In our study, we found that age increased significantly from the asymptomatic disease to the severe disease group. In addition, our study revealed that age is a significant risk factor for severe disease. Advanced age is a significant risk factor for mortality from COVID-19. An important reason why advanced age contributes to morbidity is the increased frequency of comorbid conditions.[17] In our study, we found that the frequency of general comorbidity increased significantly from the asymptomatic disease group to the severe disease group, concurrent with age. We also found that DM and ischemic heart disease are significant risk factors for severe disease among all comorbid conditions. Recent studies have found that advanced age and the presence of co-morbid conditions increase COVID-19-related mortality rates.[18-20] All of the patients who died in our study were in the severe disease group. We did not find any significant difference in ACE I/D genotype frequencies between the patients who died and those who were discharged. We think that the main reason for this is the low number of patients who died (n=9). However, as mentioned above, the relationship between ACE I/D allele frequencies and COVID-19-related mortality is inconclusive.[7,10,16] In our study, the only significant difference in gender frequency was between the asymptomatic and mid disease patients. In the risk factor analysis, gender had no significant effect on disease severity. In a series of 1099 patients in China, there was no significant difference between severe disease and mild disease in terms of gender distribution.[21]
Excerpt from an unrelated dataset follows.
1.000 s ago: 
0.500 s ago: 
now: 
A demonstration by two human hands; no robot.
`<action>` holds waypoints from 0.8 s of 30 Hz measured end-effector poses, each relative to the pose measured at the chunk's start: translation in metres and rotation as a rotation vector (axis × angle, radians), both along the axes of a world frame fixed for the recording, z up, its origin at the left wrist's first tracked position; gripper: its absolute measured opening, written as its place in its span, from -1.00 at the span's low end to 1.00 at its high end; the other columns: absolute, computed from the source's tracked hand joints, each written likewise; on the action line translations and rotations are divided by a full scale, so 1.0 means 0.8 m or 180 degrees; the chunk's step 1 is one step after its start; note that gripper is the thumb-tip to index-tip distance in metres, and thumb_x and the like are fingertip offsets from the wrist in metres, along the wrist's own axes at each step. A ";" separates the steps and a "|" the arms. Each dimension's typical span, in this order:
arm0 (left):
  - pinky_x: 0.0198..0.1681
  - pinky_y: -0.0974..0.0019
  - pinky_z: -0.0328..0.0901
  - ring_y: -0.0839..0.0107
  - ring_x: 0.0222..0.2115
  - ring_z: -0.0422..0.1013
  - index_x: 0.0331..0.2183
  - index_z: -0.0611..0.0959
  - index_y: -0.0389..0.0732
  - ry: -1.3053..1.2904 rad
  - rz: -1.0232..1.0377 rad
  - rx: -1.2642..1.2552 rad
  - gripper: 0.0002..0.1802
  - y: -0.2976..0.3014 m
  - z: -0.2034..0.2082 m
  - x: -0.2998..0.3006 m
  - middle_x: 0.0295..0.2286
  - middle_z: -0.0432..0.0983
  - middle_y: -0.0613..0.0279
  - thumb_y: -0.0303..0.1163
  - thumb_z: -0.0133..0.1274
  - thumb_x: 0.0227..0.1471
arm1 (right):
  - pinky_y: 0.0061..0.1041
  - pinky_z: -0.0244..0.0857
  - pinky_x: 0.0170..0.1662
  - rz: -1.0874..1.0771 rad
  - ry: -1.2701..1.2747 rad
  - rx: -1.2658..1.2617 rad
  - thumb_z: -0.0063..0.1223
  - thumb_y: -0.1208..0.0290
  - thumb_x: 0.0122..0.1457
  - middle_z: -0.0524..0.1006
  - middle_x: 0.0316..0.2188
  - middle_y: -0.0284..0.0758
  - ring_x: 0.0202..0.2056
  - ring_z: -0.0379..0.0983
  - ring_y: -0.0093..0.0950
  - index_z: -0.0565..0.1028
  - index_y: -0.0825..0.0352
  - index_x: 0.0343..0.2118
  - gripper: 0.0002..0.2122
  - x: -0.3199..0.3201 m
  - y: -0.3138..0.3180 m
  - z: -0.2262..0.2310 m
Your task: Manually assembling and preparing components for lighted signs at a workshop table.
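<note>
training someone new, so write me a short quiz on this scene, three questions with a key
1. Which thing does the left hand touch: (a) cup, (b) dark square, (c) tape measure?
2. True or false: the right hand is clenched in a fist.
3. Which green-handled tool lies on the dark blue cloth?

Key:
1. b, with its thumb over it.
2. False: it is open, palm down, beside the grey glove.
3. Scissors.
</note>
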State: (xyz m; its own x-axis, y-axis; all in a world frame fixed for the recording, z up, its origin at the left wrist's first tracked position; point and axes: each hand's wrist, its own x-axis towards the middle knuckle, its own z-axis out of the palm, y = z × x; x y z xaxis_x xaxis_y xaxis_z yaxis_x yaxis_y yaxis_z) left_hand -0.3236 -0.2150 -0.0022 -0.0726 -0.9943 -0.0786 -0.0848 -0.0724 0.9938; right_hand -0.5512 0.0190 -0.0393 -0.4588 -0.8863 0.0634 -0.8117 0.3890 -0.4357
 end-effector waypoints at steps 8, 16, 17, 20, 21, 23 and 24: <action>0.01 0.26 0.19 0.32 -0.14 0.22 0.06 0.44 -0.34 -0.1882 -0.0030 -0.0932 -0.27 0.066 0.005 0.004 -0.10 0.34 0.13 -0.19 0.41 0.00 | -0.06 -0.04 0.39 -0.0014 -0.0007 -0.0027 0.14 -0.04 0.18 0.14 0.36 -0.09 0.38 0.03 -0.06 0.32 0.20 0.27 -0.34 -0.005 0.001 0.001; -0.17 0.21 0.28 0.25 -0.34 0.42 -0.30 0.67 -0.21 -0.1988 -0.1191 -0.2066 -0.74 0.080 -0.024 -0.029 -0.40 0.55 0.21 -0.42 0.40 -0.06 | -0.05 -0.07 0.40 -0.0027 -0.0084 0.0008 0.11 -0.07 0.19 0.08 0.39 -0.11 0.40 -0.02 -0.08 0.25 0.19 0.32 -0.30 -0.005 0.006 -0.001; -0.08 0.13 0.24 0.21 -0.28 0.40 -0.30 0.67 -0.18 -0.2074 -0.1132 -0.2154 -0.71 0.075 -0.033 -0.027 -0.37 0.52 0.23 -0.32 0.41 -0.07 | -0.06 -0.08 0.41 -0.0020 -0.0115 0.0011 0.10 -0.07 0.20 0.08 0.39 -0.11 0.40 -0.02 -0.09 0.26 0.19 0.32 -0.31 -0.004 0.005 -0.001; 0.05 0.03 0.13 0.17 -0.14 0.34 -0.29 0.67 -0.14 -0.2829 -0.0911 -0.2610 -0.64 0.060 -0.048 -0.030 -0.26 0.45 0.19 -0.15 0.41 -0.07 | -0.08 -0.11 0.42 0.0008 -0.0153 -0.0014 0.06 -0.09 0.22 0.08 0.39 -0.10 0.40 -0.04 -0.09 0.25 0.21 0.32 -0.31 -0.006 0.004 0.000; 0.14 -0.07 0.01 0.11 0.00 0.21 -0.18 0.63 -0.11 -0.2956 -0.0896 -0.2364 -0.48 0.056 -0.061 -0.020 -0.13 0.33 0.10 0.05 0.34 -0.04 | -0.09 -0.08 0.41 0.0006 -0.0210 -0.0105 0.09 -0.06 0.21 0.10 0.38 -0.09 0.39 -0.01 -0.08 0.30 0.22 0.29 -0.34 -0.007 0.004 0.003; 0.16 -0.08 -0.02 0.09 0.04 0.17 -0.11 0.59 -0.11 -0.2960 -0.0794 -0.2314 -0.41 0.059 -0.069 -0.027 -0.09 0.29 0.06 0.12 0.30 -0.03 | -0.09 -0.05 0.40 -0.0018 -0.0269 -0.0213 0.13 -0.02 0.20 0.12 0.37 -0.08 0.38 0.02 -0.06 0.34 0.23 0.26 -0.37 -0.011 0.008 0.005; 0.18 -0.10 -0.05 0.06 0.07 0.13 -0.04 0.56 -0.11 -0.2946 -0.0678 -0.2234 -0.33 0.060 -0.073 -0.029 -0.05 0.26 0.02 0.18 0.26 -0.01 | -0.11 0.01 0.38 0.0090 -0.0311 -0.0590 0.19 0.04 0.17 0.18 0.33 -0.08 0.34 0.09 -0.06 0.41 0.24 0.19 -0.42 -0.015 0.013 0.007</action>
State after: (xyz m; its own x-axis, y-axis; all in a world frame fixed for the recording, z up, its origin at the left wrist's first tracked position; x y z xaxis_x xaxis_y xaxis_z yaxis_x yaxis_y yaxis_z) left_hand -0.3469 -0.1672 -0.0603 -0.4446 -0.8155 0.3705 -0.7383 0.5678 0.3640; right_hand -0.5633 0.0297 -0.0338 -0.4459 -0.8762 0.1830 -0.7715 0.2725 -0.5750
Our preliminary results show that despite the relatively small sample size, there was a close correlation between the clinical severity of COVID-19 infection and the ACE I/D polymorphism. The ACE II genotype was a protective factor against the development of severe COVID-19. In addition, advanced age, diabetes and ischemic heart disease were independent risk factors for the development of severe COVID-19. We believe that the ACE DD genotype in COVID-19 patients should be re-evaluated in terms of severe disease development with more extensive studies.